The reset transistor M2 has a function of resetting the floating diffusion portion FD by controlling supply of a voltage (voltage VDD) to the floating diffusion portion FD. When the reset transistor M2 is turned on, the floating diffusion portion FD is reset to a voltage corresponding to the voltage VDD.

Although FIG. 2 illustrates a configuration in which a signal is output to the corresponding output line 12 through one selection transistor M4, the configuration of the selection transistor M4 and the output line 12 is not limited thereto. For example, in a configuration in which a plurality of selection transistors M4 and a plurality of output lines 12 are arranged for one pixel 10, a configuration may be adopted in which output lines 12 for outputting signals can be selected by individually controlling the plurality of selection transistors M4.

FIG. 3 is a schematic plan view of the pixel 10 according to the present embodiment. FIG. 3 schematically illustrates an arrangement of semiconductor regions and the gate electrodes constituting the photoelectric conversion circuits PDA, PDB, and PDC, the floating diffusion portion FD, and the transistors, and an arrangement of an on-chip lens 112 in a plan view with respect to the substrate. FIG. 4 is a schematic cross-sectional view of the pixel 10 according to the present embodiment. FIG. 4 schematically illustrates a cross section taken along a line A-A of FIG. 3. The structure of the pixel of the present embodiment will be described with reference to FIGS. 3 and 4.

FIG. 3 illustrates semiconductor regions 101, 102, 103, 109, 110, and 111, potential control electrodes 104 and 105, and transfer electrodes 106, 107, and 108 constituting the pixel 10. The semiconductor regions 101, 102, and 103 are impurity diffusion regions constituting the photoelectric conversion circuits PDA, PDB, and PDC, respectively. The semiconductor regions 109, 110, and 111 are impurity diffusion regions constituting the floating diffusion portion FD. The semiconductor region 101 has a quadrangular shape, and the semiconductor regions 102 and 103 are arranged along two opposed sides of the four sides of the semiconductor region 101.

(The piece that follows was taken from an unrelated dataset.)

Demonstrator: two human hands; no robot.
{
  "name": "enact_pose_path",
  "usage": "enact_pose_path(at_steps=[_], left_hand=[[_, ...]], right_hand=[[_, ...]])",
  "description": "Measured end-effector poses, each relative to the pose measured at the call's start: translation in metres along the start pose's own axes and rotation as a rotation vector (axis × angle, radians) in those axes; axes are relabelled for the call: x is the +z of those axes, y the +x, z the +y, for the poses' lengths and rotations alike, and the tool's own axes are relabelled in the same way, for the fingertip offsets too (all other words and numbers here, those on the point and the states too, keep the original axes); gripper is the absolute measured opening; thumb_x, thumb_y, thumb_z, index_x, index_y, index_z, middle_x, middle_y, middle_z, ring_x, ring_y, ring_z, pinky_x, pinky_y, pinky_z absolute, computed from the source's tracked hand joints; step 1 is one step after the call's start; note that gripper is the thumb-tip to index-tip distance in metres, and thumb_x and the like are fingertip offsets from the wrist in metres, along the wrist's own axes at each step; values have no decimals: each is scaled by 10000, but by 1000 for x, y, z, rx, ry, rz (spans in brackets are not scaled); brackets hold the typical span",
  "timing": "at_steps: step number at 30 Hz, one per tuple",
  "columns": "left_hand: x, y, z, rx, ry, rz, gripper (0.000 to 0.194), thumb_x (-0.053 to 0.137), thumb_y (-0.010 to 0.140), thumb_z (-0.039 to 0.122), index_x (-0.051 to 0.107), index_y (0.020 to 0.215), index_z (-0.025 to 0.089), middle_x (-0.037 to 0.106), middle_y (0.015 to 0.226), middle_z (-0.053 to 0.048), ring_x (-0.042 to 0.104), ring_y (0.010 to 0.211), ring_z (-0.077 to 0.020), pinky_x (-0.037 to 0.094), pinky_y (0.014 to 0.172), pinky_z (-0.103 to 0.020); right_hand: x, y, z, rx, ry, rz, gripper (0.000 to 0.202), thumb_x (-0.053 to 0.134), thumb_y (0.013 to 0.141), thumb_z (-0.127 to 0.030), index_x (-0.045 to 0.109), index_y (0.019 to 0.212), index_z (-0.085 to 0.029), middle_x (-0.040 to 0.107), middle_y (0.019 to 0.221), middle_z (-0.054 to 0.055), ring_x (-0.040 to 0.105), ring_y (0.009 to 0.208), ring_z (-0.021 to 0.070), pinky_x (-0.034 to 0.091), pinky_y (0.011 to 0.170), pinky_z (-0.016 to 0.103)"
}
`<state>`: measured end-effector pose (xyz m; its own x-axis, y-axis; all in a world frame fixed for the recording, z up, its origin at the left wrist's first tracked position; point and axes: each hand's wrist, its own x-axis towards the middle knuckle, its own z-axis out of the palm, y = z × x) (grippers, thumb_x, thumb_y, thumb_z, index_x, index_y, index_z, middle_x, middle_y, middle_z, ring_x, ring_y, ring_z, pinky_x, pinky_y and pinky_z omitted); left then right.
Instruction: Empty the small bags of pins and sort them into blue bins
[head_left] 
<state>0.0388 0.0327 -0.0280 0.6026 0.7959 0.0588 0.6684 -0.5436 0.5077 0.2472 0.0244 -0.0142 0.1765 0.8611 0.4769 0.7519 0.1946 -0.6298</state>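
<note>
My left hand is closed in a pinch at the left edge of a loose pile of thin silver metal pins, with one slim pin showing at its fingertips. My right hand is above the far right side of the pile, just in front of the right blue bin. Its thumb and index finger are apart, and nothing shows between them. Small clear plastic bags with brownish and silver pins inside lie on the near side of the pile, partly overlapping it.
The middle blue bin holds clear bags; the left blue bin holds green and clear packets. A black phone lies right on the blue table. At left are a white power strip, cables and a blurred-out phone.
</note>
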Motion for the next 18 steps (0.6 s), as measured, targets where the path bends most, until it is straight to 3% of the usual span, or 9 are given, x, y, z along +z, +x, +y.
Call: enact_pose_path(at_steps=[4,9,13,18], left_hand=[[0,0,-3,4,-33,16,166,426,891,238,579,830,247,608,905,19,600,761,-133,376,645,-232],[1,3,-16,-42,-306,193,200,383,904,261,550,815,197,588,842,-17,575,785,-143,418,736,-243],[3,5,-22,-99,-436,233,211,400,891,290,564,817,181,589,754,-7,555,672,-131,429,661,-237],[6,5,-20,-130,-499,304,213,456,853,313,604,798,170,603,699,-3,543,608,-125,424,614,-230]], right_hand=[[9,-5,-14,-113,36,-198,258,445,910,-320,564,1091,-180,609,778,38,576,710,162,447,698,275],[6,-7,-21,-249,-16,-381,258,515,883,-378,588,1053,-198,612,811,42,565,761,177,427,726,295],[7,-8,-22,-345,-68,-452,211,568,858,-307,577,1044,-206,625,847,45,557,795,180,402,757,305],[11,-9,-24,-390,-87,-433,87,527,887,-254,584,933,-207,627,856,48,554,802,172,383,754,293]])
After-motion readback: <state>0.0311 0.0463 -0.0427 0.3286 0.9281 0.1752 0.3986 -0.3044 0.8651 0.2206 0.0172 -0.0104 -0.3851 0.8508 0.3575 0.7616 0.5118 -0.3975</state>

The potential control electrode 104 (first control electrode) controls the potential between the photoelectric conversion circuit PDA and the photoelectric conversion circuit PDB. The potential control electrode 104 is arranged between the semiconductor region 101 and the semiconductor region 102. The potential control electrode 105 (second control electrode) controls the potential between the photoelectric conversion circuit PDA and the photoelectric conversion circuit PDC. The potential control electrode 105 is arranged between the semiconductor region 101 and the semiconductor region 103. That is, the potential control electrodes 104 and 105 function as gates of the element connection transistors M5 and M6, respectively.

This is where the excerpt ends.